Откуда берётся, в самом деле, эта страшная тоска? В такие дни даже самое простое, мимо чего обычно проходишь, не останавливаясь, воспринимается как предвестие, предзнаменование. Шум ветра, смешанный со стуком дождя, кажется нескончаемым плачем; случайный крик ночной птицы чудится зловещим. Всё ранее любимое видится теперь пошлым, скучным, набившим оскомину. Хватаешься за книгу, точно за спасительную соломинку, но тут же выпускаешь её из рук. Нет сил читать, смотреть, любить…
И уже невозможен становится никакой ранее замышленный побег. Не ждёт нас никакая «обитель дальняя». Где они — «покой и воля»? Утрачены навсегда…
Не помогает и «шампанского бутылка».
То ли ветер свистит
Над пустым и безлюдным полем,
То ль, как рощу в сентябрь,
Осыпает мозги алкоголь.
И хочется хоть как-нибудь, только чтобы скорей было всё кончено. «Тяжело дышать. Давит…»
Тут же вспоминается блоковское: «И поэт умирает, потому что дышать ему уже нечем; жизнь потеряла смысл». А если ещё ко всему этому «чёрный, как будто залитый тушью, купол петербургского неба»…
В Петербурге невыносимо болеть, любое страдание там увеличивается стократ. Что тому виной? Небо ли, «залитое тушью», или теснящиеся «громады… дворцов и башен»? Бог весть… «Свинский Петербург» — ёмкое определение Гоголя — мне совершенно понятно, хотя я очень люблю этот город.
Помню лица в белых масках с прорезями для глаз, странные мятущиеся фигуры в балахонах с длинными рукавами а-ля Пьеро, обступающие со всех сторон силуэты серых домов. Одна из музейных экскурсий. Где, какая, не могу вспомнить, как ни силюсь. Вокруг звучат голоса Блока, Ахматовой, ещё чьи-то. Сумрак. Фонари то гаснут, то слепят.
Но все они опутаны всерьёз
Какой-то общей нервною системой:
Случайный крик, раздавшись над богемой,
Доводит всех до крика и до слёз!
«Общая нервная система» Петербурга настолько осязаема, что, кажется, её можно потрогать. Дотронуться до страдания, войдя в этот «трущобный двор», где, может быть, живёт Сонечка Мармеладова. А «фигура на углу» на поверку может оказаться не Достоевским, а, допустим, майором Ковалёвым.

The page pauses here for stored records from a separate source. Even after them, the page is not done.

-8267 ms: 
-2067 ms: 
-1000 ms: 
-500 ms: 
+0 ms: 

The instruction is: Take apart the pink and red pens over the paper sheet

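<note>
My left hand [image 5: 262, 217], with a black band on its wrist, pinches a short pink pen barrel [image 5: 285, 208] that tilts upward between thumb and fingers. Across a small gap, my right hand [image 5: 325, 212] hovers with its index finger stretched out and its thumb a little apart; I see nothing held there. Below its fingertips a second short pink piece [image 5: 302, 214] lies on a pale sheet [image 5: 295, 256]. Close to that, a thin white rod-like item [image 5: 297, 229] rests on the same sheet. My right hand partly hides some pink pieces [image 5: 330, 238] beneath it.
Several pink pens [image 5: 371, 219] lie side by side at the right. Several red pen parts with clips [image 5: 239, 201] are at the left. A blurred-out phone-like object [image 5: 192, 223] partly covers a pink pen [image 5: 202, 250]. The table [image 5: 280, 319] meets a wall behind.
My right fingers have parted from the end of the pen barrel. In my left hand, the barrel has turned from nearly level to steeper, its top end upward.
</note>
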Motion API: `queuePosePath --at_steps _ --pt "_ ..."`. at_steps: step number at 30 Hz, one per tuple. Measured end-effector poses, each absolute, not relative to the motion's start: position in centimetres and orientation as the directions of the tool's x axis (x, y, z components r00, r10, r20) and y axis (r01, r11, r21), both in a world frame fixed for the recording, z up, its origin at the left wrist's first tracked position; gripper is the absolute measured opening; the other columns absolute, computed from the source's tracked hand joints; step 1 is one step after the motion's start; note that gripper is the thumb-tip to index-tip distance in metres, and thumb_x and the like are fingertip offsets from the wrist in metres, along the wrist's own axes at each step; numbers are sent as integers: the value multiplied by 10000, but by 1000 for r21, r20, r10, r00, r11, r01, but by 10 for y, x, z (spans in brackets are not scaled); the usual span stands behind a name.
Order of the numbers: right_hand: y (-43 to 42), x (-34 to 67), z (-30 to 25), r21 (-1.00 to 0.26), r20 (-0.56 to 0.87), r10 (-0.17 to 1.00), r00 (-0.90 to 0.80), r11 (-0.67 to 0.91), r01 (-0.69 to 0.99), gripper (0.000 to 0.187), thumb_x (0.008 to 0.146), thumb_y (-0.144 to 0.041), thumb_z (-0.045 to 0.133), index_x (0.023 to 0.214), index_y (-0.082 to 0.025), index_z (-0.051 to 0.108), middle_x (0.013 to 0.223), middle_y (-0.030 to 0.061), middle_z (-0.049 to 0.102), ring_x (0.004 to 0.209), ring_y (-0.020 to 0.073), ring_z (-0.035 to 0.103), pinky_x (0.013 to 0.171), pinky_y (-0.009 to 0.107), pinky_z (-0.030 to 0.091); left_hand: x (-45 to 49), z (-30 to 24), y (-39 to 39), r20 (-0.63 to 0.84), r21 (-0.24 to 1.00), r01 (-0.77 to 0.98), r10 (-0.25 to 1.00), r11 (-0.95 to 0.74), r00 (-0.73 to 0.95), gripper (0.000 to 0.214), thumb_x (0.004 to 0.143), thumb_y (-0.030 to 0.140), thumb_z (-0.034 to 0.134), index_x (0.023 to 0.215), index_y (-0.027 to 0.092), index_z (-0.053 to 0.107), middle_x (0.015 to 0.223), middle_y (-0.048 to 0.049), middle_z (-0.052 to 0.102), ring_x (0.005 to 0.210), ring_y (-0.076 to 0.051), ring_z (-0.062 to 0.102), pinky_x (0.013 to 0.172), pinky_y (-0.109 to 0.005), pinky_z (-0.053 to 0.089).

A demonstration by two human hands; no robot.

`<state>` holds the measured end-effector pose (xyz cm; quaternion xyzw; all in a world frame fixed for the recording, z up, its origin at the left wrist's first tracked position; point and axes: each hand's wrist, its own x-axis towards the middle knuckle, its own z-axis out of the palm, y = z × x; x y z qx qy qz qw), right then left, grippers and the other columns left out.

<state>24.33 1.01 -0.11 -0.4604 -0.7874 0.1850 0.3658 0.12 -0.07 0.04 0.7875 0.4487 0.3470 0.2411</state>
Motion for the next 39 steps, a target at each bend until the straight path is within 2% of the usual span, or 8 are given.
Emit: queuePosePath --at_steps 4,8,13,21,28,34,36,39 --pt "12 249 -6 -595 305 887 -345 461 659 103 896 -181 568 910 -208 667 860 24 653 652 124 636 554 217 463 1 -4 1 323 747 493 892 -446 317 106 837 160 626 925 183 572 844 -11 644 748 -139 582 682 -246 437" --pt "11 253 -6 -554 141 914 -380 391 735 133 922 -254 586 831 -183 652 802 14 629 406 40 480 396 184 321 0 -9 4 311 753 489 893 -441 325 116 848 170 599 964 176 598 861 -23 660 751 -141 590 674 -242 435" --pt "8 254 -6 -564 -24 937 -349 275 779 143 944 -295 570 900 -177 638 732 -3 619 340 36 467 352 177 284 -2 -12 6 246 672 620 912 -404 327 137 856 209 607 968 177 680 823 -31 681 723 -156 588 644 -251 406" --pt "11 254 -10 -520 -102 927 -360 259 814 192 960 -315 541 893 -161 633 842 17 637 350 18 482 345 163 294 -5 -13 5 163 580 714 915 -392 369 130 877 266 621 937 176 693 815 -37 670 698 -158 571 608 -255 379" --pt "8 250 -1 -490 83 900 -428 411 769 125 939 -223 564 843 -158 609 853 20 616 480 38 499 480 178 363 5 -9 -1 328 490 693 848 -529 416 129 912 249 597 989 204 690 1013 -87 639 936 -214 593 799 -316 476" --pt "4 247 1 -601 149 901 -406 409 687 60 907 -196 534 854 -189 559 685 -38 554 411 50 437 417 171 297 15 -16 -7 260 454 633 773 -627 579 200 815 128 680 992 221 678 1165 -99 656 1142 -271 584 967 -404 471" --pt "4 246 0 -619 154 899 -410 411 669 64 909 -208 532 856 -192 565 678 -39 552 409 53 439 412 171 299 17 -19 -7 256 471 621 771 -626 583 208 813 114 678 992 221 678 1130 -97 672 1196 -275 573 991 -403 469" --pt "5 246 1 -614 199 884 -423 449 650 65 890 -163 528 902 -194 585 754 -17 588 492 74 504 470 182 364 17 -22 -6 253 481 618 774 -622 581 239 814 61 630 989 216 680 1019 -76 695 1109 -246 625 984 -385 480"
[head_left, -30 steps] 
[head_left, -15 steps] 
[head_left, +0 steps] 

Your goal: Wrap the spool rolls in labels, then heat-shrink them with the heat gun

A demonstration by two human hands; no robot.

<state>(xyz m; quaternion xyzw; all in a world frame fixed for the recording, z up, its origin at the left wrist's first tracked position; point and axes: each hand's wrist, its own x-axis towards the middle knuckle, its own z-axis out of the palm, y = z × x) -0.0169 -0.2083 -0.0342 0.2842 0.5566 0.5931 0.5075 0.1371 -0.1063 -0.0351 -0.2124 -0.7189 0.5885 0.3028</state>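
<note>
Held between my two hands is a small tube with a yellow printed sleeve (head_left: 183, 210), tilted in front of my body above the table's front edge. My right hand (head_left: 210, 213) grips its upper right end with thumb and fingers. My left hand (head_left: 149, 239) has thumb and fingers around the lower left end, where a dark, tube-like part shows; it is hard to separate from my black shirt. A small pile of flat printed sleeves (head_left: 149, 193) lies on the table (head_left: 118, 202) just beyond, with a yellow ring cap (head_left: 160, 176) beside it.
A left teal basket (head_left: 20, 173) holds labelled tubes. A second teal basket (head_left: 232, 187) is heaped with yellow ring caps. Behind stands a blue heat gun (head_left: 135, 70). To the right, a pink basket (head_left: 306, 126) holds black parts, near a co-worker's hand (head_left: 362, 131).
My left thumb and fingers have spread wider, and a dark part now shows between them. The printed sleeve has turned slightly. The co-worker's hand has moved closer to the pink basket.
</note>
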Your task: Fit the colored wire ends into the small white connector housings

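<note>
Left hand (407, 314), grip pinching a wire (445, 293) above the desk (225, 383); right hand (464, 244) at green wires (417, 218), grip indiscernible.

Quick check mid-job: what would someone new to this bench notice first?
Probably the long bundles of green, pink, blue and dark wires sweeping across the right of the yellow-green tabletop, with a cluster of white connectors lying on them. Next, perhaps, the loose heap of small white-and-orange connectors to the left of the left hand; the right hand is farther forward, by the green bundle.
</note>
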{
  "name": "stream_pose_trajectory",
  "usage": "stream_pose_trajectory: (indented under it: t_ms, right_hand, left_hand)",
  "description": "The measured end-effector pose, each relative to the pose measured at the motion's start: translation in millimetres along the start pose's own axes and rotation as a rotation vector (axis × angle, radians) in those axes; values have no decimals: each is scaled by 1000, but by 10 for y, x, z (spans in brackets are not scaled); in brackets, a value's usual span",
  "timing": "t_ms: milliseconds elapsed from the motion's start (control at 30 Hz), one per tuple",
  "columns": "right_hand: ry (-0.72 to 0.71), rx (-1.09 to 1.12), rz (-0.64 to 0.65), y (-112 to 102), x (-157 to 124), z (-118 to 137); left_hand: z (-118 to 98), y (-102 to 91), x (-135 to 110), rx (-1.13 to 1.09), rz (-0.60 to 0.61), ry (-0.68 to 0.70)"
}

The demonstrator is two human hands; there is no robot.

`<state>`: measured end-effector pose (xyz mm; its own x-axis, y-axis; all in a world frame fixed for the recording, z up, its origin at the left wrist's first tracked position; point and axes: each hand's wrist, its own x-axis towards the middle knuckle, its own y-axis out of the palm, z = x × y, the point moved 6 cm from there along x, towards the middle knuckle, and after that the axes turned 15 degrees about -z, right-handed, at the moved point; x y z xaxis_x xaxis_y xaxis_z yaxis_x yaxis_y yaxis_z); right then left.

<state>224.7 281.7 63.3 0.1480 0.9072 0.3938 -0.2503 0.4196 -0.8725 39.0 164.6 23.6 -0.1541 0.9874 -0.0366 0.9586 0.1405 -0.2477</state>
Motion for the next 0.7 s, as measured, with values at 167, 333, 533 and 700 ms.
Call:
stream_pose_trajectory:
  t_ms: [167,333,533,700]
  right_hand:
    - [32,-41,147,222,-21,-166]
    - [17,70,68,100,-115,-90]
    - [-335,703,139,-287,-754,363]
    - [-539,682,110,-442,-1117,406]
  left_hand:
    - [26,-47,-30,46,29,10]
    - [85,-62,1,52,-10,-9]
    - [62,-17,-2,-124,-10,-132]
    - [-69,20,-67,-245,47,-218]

И жёлтый свет в окне без занавески
Горит, но не рассеивает мглу.
«Гранитный гром» с небес, «грязные ступени» — Боже мой, пусть пройдёт ещё сто лет, но всё это будет в Петербурге. Будет и резкий ветер, врывающийся в трущобный двор (может быть, двор-колодец). Будет и «Ночь. Улица. Фонарь. Аптека». Будет и торчащий «в окне бессмысленный рассвет». И толпа, которая «потянется за гробом».
Будет и «чёрный человек». Пушкинский, есенинский или рубцовский, но обязательно будет. Рядом с добром и светом всегда, по закону равновесия, стоят зло и тьма. Что победит? Каков будет твой выбор, если возможно останется выбирать? За чем или за кем пойдёшь? Не знаю ответа. Пока не знаю… Как не знает и каждый из живущих.